Der Roman versetzt die/ den LeserIn anschaulich in ein fiktives Dorf in der Eifel unweit der Grenze zu Belgien. Das Alltagsleben im Dorf, wo man abgelegen nicht alle Repressalien des Regimes mitbekommen kann oder möchte, fängt den Zeitgeist ein und macht die Charaktere nahbar. Das Leben auf dem Hof ist beschwerlich und für die Halbwaise Elli von Armut geprägt. Das hindert sie jedoch nicht daran, anderen selbstlos zu helfen. Sie hat das Herz auf dem rechten Fleck und findet über ihre Mutter, eine tüchtige Hebamme, heraus, wie sie noch mehr helfen kann.

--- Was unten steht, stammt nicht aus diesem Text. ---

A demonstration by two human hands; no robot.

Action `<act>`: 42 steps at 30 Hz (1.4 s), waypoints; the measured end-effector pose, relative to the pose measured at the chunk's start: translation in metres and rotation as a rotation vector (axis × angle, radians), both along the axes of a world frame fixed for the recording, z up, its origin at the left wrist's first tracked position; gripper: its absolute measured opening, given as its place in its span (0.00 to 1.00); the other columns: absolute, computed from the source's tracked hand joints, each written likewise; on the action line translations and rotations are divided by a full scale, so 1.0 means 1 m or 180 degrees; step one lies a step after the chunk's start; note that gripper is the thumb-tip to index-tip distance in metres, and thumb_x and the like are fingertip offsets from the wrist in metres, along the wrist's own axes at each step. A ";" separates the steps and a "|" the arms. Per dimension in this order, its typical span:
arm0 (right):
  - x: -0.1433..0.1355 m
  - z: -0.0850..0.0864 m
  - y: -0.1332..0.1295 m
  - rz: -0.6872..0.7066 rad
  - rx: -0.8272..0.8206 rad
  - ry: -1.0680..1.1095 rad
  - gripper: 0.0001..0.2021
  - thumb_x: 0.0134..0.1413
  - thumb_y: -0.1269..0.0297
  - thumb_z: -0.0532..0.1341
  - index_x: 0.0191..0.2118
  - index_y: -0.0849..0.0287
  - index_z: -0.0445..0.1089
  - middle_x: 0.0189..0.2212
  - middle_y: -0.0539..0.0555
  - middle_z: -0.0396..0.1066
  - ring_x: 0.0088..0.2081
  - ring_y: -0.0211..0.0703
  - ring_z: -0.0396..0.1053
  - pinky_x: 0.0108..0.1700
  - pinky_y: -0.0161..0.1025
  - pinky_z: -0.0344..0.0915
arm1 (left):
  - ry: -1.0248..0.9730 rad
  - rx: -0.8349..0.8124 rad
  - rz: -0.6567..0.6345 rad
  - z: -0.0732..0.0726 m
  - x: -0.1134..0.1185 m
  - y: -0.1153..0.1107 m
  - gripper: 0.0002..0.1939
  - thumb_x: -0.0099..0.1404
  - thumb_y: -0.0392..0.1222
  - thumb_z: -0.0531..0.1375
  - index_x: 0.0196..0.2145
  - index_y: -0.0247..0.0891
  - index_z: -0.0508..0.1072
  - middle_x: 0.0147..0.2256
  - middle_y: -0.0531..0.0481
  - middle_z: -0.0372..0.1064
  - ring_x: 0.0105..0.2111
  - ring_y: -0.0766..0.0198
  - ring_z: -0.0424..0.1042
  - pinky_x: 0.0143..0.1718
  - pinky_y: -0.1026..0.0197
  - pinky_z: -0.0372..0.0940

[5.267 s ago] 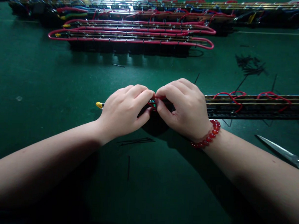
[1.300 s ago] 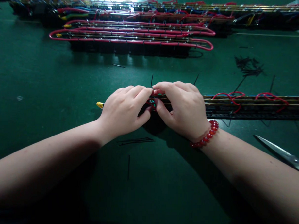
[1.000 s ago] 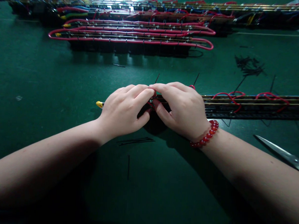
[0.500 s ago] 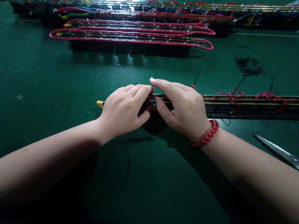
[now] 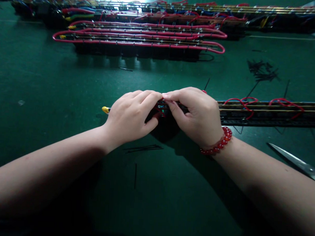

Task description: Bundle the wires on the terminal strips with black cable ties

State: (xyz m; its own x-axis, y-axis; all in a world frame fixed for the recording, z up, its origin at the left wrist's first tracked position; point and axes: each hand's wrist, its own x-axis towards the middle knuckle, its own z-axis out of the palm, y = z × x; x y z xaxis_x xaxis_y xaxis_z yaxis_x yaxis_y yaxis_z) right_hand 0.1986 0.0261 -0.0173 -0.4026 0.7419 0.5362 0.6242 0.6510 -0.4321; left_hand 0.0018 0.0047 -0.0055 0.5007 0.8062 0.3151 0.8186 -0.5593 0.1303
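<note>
While both hands meet at its left part, the wired strip [image 5: 271, 116] lies just beyond the scissors [image 5: 295, 160], reaching well to their left and also out of frame to their right. Strip is long, narrow, straight: black body, thin gold-coloured rails [image 5: 266, 109] running lengthwise, red wires [image 5: 234, 98] looped over the rails, hint of blue along the far edge. Yellow tip [image 5: 105, 110] pokes out at the end farthest left of the scissors. Thin black ties [image 5: 286, 88] stick up from its far side, beyond the scissors. A small green patch shows between the hands.

Left hand [image 5: 133, 113], well left of the scissors, curls over the strip and grips it, thumb on the near side, fingers over the far side. Right hand [image 5: 196, 112], nearer the scissors, has thumb and index tips drawn close together beside the left index tip; too dark and covered there, so can't tell what they grasp, if anything. Red bead bracelet [image 5: 221, 145] on the right wrist, left of the scissors.

Pile of black pieces [image 5: 262, 70] lies beyond the scissors, past the strip. Loose black strands [image 5: 143, 148] lie well left of the scissors. Pink-cabled assembly [image 5: 139, 44] sits far beyond the scissors, to their left, on the green tabletop [image 5: 71, 77].
</note>
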 end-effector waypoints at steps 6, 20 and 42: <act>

"Sturmmädchen" ist eine fiktive Geschichte, die als historischer Roman jedoch einen wahren Hintergrund hat und von der düsteren Zeit zu Beginn und unmittelbar vor Ausbruch des Zweiten Weltkrieges erzählt. Neben all dem Leid, das ungeschönt geschildert wird, ist es eine Geschichte, die zeigt, dass es in dieser dunklen Zeit auch hilfsbereite und selbstlose Menschen gab, die kein Risiko scheuten, um Schwächeren zu helfen. Es ist ein dramatisch und empathisch geschriebener Roman, der Emotionen weckt, traurig und wütend macht und dabei beweist, wie wichtig es ist, nicht wegzuschauen und Verantwortung zu übernehmen und damit vorbildhaft für alle Zeiten ist. "Sturmmädchen" ist nicht nur dramatisch, sondern durch die ungewissen Schicksale und geheimen Machenschaften darüber hinaus spannend. Das Ende ist hoffnungsvoll und versöhnlich und bietet sogar Potenzial für eine Fortsetzung. 
"Sturmmädchen" macht Geschichte lebendig und ist nach "Trümmermädchen" und "Findelmädchen" erneut ein empathischer Roman gegen das Vergessen.